Brésil : « Chega de sufoco »

Lorsque l'an dernier, les mobilisations déclenchées par la hausse des prix des transports retombèrent, tout le monde ou presque estima que finalement, le peuple brésilien irait danser la samba au rythme du Mondial...

Mais début 2014 a surgi un front informel, constitué entre le Mouvement des travailleurs sans toit (MTST, un secteur qui a rompu avec le PT), les Comités populaires pour la Coupe, apparus dans les 12 villes hôtes du Mondial et regroupant ceux qui ont perdu leur logement du fait des projets immobiliers lancés à cette occasion, le Mouvement Pase livre ("libre passage") en faveur des transports gratuits, qui avait lancé les grandes manifestations de 2013 et a appelé cette année à des rassemblements devant les stades, le mouvement Nao vai ter Copa (« il n'y aura pas de Coupe »), organisé sur facebook, qui appelle à des manifestations et divulgue les scandales liés au Mondial, Anonymous Brasil, le Front indépendant populaire (FIP) basé essentiellement à Rio et les Blacks Blocs. Leur mot d'ordre commun : Chega de sufoco – Assez d'être asphyxiés !

Appelées par ces organisations, les manifestations se sont succédé dans les villes accueillant la Coupe du monde. La colère de la population a ouvert une brèche, dans laquelle les travailleurs se sont engouffrés.

Dans les semaines ayant précédé l'ouverture du Mondial, il y a eu des grèves des chauffeurs de bus à São Paulo, de la police à Rio de Janeiro et dans quinze États, des travailleurs de la santé, des enseignants et des personnels de l'Université.
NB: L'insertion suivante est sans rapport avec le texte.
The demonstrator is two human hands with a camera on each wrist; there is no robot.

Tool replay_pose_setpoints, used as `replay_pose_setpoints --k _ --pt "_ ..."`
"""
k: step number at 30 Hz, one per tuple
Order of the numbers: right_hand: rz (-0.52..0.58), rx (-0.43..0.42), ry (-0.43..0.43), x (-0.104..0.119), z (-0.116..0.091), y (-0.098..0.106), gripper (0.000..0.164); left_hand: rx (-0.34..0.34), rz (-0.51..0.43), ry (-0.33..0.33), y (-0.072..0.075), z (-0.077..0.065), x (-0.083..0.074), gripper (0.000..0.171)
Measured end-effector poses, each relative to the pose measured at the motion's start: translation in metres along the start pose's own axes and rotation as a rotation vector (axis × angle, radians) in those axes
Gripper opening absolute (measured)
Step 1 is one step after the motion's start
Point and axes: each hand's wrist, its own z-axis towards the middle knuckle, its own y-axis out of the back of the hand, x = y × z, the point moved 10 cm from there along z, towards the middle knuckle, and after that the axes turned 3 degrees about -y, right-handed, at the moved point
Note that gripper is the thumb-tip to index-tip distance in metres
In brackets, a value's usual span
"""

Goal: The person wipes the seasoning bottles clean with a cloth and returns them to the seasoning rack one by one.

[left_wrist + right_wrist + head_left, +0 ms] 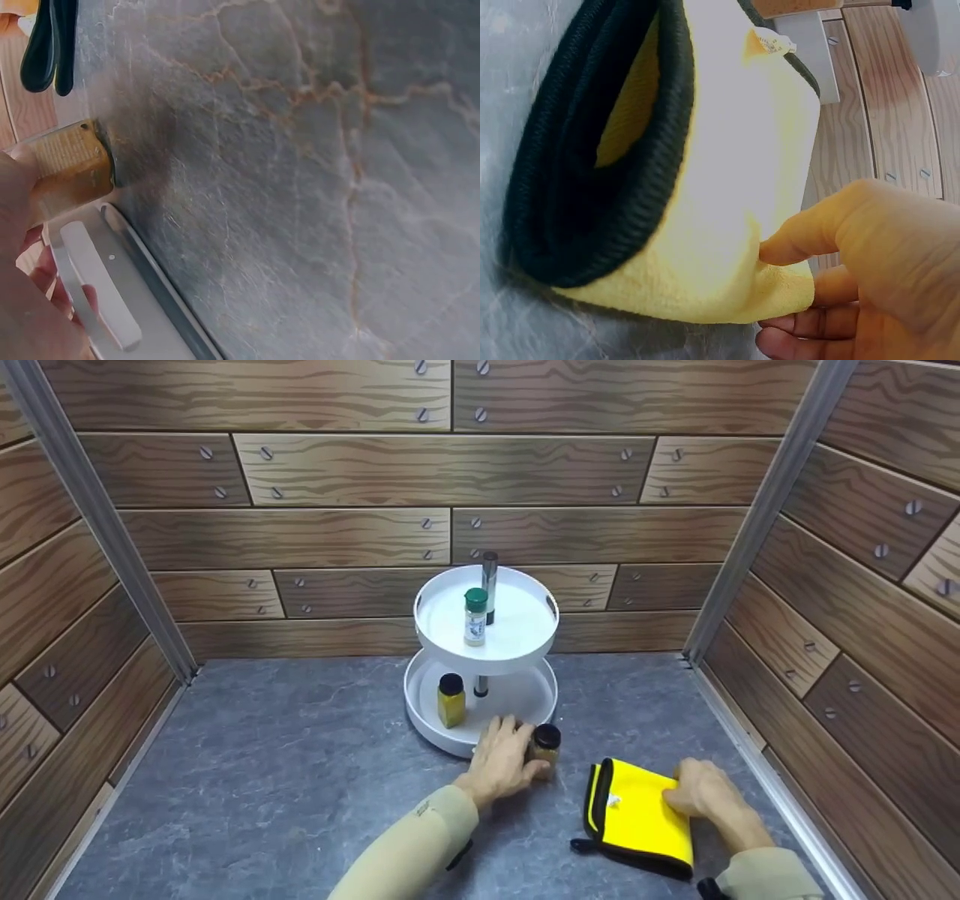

Le 26 mai, 1 200 travailleurs du métro de São Paulo décidaient d'entrer en grève le 1er juin. Leurs revendications : augmentation des salaires, meilleures conditions de travail, non à la privatisation de deux lignes de métro, pour des transports publics de qualité.

La grève a démarré et le chaos a régné à São Paulo. La réponse du gouverneur de l’État a été brutale. A partir du cinquième jour, il a envoyé la police militaire réprimer les grévistes et a licencié 43 d'entre eux. Pour tenter de terroriser les grévistes, le Tribunal régional du travail a déclaré leur mouvement illégal et bloqué les fonds du syndicat afin de percevoir une amende de 100 000 reais (32 700 euros) par jour de grève. Et peu a importé que la Délégation régionale du ministère du travail lance un avertissement à l'entreprise pour conduite antisyndicale, ni que Lula lui-même intervienne pour freiner les licenciements. Sous pression, les travailleurs du métro ont voté la suspension de la grève le 10 juin. Le gouvernement de l’État semblait l'avoir emporté.

Mais le jour de l'ouverture du Mondial, ce sont les salariés des aéroports de Rio et les postiers qui sont à leur tour entrés en grève. Depuis, cela n'arrête pas. Il y a eu des grèves des conducteurs de bus de Natal, des agents de la circulation de Fortaleza (deux villes du Mondial) et de trois des six lignes de train de São Paulo. Des manifestations contre l'augmentation du prix des tickets, organisées par le Mouvement Pase livre, ont été dispersées violemment par la police militaire, provoquant des dénonciations d'Amnesty International et de l'organisme officiel de défense des droits de l'Homme de São Paulo. Le 16 juin, toujours à São Paulo, une assemblée interprofessionnelle a discuté des mesures à prendre afin de poursuivre la lutte pour la réintégration des travailleurs du métro licenciés...

Pour l'équipe Brésilienne, le Mondial se termine par une défaite... Mais pour les travailleurs et la population en lutte ce n'était que l'échauffement.